Já Gabriel Boric, da coalizão Frente Ampla, se tornou candidato após superar Daniel Jadue, do Partido Comunista, nas primárias da chapa de esquerda Aprovo Dignidade. A vitória foi expressiva: o deputado federal foi o mais votado nas 16 regiões do Chile, e ganhou em 27 dos 28 distritos eleitorais do país.

Se vencer a eleição, Boric será o mais jovem ocupante do Palácio de La Moneda. Ele conta com grande simpatia de setores da centro-esquerda tradicional e pode atrair eleitores habituais da antiga Concertação.

Nas outras duas vezes em que o Chile organizou primárias, em 2013 e 2017, o candidato mais votado — Michelle Bachelet e Sebastián Piñera, respectivamente — elegeu-se presidente. A vantagem de Boric neste quesito é ampla: com expressivos 1.058.027 votos, ele se saiu muito melhor do que a direita, cujo candidato vencedor, o ex-banqueiro Sebastián Sichel, conseguiu apenas 659.570 votos, ficando atrás até de Jadue.

Boric harmoniza com certo espírito progressista e libertário que predomina na política do Chile hoje: é jovem, preocupado com causas feministas e ambientais, oriundo do movimento estudantil, fã de rock e torcedor fanático do Universidad Católica. Em vasta medida, o parlamentar barbudo, tatuado e de camisas xadrez pode ser considerado um primo mais velho dos jovens que ocuparam as ruas chilenas no final de 2019, nas maiores manifestações da História do país.

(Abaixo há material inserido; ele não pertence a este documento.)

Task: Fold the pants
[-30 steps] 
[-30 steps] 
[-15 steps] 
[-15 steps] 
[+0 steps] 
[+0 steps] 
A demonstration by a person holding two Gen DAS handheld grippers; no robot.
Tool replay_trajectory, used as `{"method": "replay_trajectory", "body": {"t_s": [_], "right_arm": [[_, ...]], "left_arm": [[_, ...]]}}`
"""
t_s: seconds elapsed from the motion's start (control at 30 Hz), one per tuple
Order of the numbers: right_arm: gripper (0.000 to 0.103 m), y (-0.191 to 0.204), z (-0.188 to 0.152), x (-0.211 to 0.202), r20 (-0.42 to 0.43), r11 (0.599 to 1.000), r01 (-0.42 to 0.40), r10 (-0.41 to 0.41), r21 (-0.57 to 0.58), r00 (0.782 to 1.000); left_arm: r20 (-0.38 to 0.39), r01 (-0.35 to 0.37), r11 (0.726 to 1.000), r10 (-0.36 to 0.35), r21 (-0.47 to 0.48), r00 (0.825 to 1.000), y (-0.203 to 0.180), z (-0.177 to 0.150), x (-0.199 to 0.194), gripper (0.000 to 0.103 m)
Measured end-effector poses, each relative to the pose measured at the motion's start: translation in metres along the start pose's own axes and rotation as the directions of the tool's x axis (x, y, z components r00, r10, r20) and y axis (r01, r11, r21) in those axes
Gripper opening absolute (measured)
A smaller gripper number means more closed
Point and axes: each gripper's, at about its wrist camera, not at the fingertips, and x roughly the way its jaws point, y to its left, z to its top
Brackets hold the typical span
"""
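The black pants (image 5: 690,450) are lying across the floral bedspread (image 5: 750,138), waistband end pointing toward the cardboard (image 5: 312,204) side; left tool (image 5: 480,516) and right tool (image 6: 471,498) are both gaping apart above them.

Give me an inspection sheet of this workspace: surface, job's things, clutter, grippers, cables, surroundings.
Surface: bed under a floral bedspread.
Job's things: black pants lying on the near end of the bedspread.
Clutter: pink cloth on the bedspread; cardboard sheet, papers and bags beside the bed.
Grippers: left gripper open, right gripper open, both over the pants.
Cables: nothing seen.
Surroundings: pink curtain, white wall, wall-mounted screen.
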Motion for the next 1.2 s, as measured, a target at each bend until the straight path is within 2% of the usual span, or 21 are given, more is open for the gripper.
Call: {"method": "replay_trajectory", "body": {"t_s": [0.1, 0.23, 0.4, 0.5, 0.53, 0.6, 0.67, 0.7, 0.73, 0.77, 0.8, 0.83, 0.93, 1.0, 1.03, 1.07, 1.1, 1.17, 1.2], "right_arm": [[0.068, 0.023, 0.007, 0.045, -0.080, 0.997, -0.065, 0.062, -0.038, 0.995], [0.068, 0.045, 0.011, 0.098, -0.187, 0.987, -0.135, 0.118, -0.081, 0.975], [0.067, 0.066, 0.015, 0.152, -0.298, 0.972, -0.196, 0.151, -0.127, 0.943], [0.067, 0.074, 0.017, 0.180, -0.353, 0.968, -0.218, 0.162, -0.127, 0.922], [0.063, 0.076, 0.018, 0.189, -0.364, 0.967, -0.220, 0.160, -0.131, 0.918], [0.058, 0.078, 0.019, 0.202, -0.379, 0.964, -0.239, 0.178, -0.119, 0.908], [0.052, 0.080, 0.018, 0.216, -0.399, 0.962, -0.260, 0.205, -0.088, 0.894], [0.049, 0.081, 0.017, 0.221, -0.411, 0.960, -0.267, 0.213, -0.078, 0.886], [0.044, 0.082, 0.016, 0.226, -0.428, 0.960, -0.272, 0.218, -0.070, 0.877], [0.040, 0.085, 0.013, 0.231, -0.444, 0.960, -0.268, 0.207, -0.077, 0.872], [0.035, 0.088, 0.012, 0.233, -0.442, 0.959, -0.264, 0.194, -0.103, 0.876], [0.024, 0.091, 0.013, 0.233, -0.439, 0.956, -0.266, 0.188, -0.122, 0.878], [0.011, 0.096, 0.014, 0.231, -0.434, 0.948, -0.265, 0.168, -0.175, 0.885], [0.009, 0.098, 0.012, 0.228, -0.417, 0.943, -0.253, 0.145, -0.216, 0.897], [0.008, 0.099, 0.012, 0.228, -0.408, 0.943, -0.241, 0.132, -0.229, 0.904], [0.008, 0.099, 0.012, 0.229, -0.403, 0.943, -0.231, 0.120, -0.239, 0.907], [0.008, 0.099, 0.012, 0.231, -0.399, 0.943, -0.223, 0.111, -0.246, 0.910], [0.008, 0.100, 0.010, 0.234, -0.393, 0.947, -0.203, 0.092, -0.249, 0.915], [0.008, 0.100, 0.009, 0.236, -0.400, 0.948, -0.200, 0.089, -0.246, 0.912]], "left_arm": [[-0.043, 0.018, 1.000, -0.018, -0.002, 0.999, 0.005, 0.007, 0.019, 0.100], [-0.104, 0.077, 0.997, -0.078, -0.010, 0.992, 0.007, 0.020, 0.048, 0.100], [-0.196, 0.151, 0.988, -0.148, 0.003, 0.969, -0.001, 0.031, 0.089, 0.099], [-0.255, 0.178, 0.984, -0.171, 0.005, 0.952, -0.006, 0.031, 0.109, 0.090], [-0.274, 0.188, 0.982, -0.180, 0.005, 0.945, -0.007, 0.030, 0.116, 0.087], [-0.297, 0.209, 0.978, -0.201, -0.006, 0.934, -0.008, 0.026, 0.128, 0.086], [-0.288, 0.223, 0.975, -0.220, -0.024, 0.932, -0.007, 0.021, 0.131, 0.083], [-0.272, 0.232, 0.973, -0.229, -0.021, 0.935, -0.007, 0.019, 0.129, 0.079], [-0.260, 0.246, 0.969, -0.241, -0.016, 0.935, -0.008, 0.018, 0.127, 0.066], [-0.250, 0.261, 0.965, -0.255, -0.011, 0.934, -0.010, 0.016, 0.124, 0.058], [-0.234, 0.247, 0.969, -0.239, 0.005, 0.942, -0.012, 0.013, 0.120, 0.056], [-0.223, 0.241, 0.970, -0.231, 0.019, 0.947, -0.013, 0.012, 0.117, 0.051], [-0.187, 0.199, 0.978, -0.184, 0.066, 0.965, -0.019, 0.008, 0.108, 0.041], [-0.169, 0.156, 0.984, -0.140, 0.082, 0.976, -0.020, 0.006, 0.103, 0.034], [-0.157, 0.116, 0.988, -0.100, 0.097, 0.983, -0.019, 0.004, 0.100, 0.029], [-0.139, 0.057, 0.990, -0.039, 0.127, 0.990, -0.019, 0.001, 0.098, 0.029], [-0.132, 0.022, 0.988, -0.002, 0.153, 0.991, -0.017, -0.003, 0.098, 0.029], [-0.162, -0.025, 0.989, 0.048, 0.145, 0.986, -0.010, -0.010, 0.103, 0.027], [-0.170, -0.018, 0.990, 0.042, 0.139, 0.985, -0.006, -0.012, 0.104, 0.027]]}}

Ex-líder estudantil, ele iniciou sua militância enquanto fazia Direito na Universidade do Chile, em Santiago. Em 2009, como presidente do Centro Estudantil de Direito, liderou um movimento de ocupação da Reitoria da universidade que durou 44 dias.

Durante as mobilizações estudantis de 2011, Boric se tornou conhecido nacionalmente. Os protestos e greves daquele ano, os maiores até então desde o retorno do país à democracia em 1990, criticavam a mudanças no sistema educacional introduzidas no primeiro governo de Sebastián Piñera (2010-2014) e atraíram mais de 70% de apoio da população. Boric foi um dos principais porta-vozes da Confederação de Estudantes do Chile, principal órgão estudantil do país, sendo eleito, no fim do ano, seu presidente da Universidade do Chile.

O pulo para a carreira de deputado federal veio em 2013. No primeiro mandato, sua iniciativa mais notória foi um projeto de lei para diminuir em 40% o salário dos congressistas. A remuneração era então de 8,5 milhões de pesos chilenos (R$ 59 mil, em valores não atualizados), equivalente a mais de 40 vezes o salário mínimo. A proposta foi barrada no Congresso.

Em 2016, deixou a Esquerda Autônoma, alegando diferenças com a direção do movimento, e participou da criação da coalizão Frente Ampla, que agrupa movimentos e partidos de esquerda. A federação de partidos (que inclui o Convergência Social, sigla de Boric, fundada por ele em 2018) tem perfil jovem e abertamente de esquerda, buscando uma estrutura descentralizada.

Durante seu segundo mandato parlamentar, iniciado em 2018, irrompeu no Chile o chamado “estalo social”: as maiores manifestações da História do país, que puseram em xeque o modelo econômico liberal herdado da ditadura de Augusto Pinochet e a própria democracia representativa. Durante o Estado de Exceção anunciado pelo presidente Piñera em 19 de outubro de 2019, Boric foi visto discutindo com membros das Forças Armadas nos arredores da Praça Itália, epicentro das manifestações, apelidada pelos manifestantes de Praça Dignidade.